* [WHAT YOU ARE ASKED TO DO] Using the listing below, return each line exactly as it reads.

* [SOURCE MATERIAL]
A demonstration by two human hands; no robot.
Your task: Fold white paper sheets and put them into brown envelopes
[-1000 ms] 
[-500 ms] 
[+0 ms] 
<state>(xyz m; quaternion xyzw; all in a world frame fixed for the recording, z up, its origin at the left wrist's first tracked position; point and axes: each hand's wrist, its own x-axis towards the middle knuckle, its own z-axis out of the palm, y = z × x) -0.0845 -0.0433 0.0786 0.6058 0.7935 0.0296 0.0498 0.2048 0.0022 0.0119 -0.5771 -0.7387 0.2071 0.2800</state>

* [RESPONSE]
A demonstration by two human hands; no robot.
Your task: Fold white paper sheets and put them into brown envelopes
[-1000 ms] 
[-500 ms] 
[+0 ms] 
<state>(xyz m; quaternion xyzw; all in a world frame fixed for the recording, z up, its origin at the left wrist's first tracked position; point and axes: each hand's wrist, its own x-axis towards the middle knuckle, its own z-axis out of the palm, y = z × x) -0.0845 -0.0433 0.0786 0.6058 0.7935 0.0296 0.0498 0.2048 0.0022 0.0119 -0.5771 -0.7387 0.2071 0.2800</state>

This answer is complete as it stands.